◆ **What is required**
Would you repeat the listing exactly, without any of its images?

◆ **Collected material**
──────
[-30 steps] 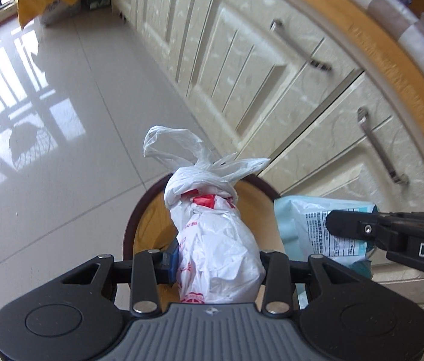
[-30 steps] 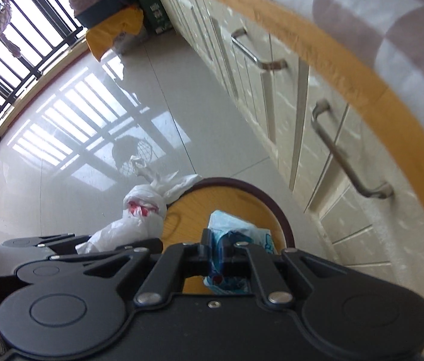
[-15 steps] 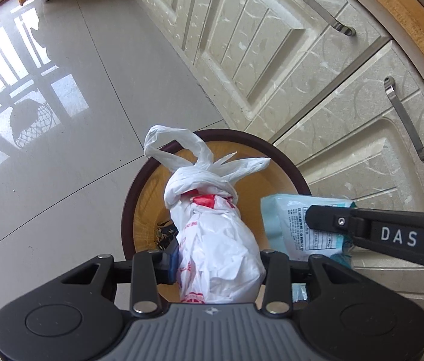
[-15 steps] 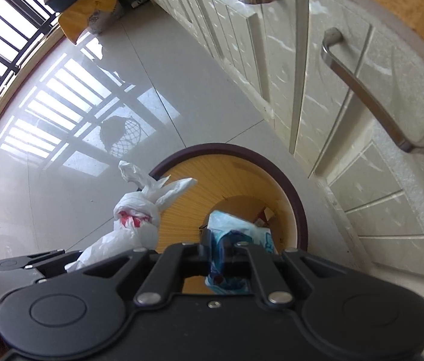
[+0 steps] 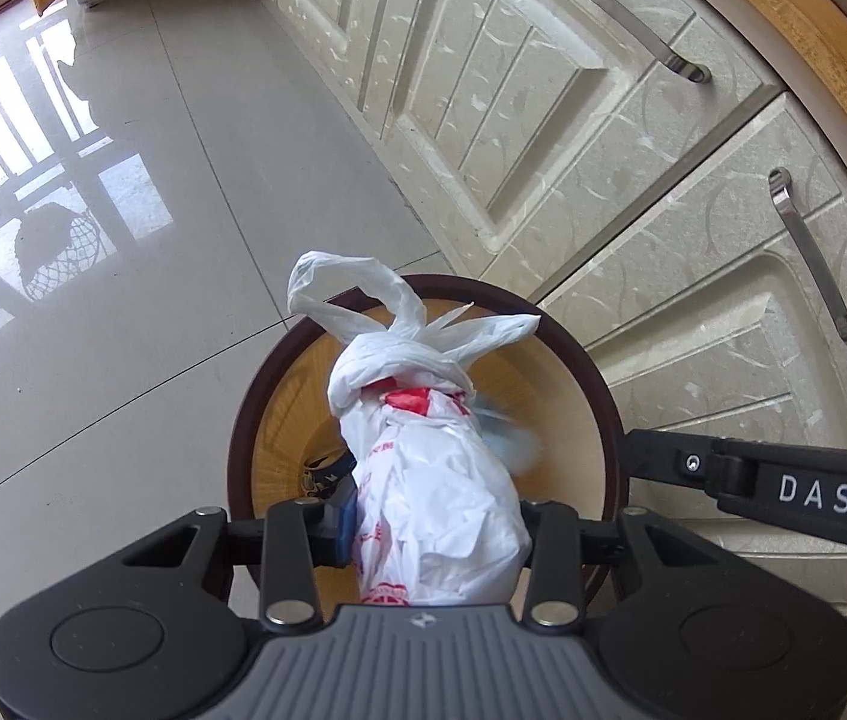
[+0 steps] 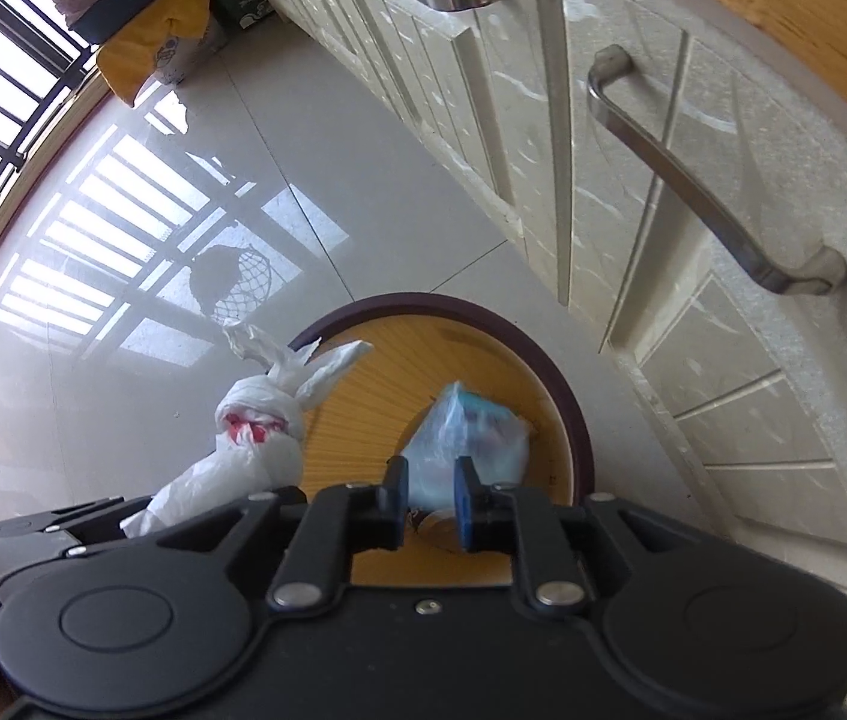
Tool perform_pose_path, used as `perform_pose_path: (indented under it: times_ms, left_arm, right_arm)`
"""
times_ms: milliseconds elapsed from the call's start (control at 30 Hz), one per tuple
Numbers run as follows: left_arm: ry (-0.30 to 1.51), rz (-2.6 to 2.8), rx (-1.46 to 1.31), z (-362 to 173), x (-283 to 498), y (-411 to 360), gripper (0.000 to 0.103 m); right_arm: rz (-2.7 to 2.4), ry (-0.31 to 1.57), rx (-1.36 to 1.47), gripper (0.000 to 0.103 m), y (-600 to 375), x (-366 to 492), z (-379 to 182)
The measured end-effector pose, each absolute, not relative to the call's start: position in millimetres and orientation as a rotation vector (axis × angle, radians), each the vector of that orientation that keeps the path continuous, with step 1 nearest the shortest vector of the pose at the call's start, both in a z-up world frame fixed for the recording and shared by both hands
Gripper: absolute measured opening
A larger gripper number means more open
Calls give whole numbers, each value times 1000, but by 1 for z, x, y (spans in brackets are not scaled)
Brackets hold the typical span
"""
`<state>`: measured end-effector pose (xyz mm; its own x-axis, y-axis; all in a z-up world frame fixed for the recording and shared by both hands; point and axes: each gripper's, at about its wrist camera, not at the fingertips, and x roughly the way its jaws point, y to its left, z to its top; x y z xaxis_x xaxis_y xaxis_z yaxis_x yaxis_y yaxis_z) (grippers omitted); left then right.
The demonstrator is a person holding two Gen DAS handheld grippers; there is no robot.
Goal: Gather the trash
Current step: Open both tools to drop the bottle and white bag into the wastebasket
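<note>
Two grippers over bin. Left gripper (image 5: 438,531) clamps tied white bag (image 5: 441,480) above the opening. Right gripper (image 6: 429,495) fingers parted, gripping nothing; blue packet (image 6: 468,441), blurred, just beyond them inside wooden bin (image 6: 567,396). Cream cabinets (image 5: 633,192) behind.

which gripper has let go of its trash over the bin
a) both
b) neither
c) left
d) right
d: the right gripper has its jaws apart, and the blurred blue packet sits beyond them, over the bin, while the left gripper is clamped on the tied white bag.
</note>
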<state>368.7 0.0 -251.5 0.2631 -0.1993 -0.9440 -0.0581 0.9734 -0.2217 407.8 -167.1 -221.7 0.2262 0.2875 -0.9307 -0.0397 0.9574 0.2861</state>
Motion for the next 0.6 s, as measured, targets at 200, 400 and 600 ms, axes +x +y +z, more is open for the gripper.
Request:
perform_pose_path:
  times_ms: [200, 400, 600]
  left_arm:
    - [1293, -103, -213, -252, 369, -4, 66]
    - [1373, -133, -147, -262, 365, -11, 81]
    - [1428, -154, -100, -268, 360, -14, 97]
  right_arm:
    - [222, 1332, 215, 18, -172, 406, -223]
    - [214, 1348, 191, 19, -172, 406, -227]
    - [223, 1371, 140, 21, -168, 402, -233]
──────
◆ **Result for this exercise**
[-30 steps] 
[-30 steps] 
[-15 steps] 
[-15 steps] 
[+0 steps] 
[+0 steps] 
Tool perform_pose_path, used as `perform_pose_path: (indented under it: times_ms, left_arm, right_arm)`
"""
times_ms: milliseconds elapsed from the call's start (control at 30 Hz), one per tuple
Numbers run as follows: left_arm: ry (-0.30 to 1.51), rz (-2.6 to 2.8), rx (-1.46 to 1.31), z (-362 to 173), x (-283 to 498), y (-411 to 360), gripper (0.000 to 0.103 m); right_arm: rz (-2.7 to 2.4), ry (-0.31 to 1.57), rx (-1.36 to 1.47), gripper (0.000 to 0.103 m), y (-600 to 375), x (-366 to 492), z (-379 to 182)
The measured end-effector pose, each absolute, not relative to the call's start: position in millimetres and orientation as a rotation vector (axis × angle, radians), each the vector of that orientation that keeps the path continuous, with step 1 nearest the shortest vector of the pose at the call's start, both in a z-up world frame fixed for the recording and shared by both hands
Gripper: absolute measured opening
A larger gripper number means more open
Calls give whole numbers, each value times 1000, but by 1 for z, x, y (spans in brackets are not scaled)
Brackets hold the typical span
"""
`<state>`: measured end-effector pose (xyz mm; its own x-axis, y-axis; all in a z-up world frame fixed for the recording and shared by both hands; point and axes: each gripper's, at about its wrist camera, not at the fingertips, and x roughly the way its jaws point, y to its left, z to its top; x y z xaxis_x xaxis_y xaxis_z yaxis_x yaxis_y yaxis_z) (grippers omitted); left then right.
The demonstrator is a person holding two Gen DAS handheld grippers; there is no robot.
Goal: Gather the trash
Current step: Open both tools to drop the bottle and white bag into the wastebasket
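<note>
Two grippers over bin. Left gripper (image 5: 438,531) clamps tied white bag (image 5: 441,480) above the opening. Right gripper (image 6: 429,495) fingers parted, gripping nothing; blue packet (image 6: 468,441), blurred, just beyond them inside wooden bin (image 6: 567,396). Cream cabinets (image 5: 633,192) behind.

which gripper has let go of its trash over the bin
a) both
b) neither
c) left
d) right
d: the right gripper has its jaws apart, and the blurred blue packet sits beyond them, over the bin, while the left gripper is clamped on the tied white bag.
</note>
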<state>368.7 0.0 -251.5 0.2631 -0.1993 -0.9440 -0.0581 0.9734 -0.2217 407.8 -167.1 -221.7 0.2262 0.2875 -0.9307 -0.0397 0.9574 0.2861</state>
Motion for the next 0.6 s, as measured, targets at 200, 400 and 600 ms, axes +x +y +z, more is open for the gripper.
Request:
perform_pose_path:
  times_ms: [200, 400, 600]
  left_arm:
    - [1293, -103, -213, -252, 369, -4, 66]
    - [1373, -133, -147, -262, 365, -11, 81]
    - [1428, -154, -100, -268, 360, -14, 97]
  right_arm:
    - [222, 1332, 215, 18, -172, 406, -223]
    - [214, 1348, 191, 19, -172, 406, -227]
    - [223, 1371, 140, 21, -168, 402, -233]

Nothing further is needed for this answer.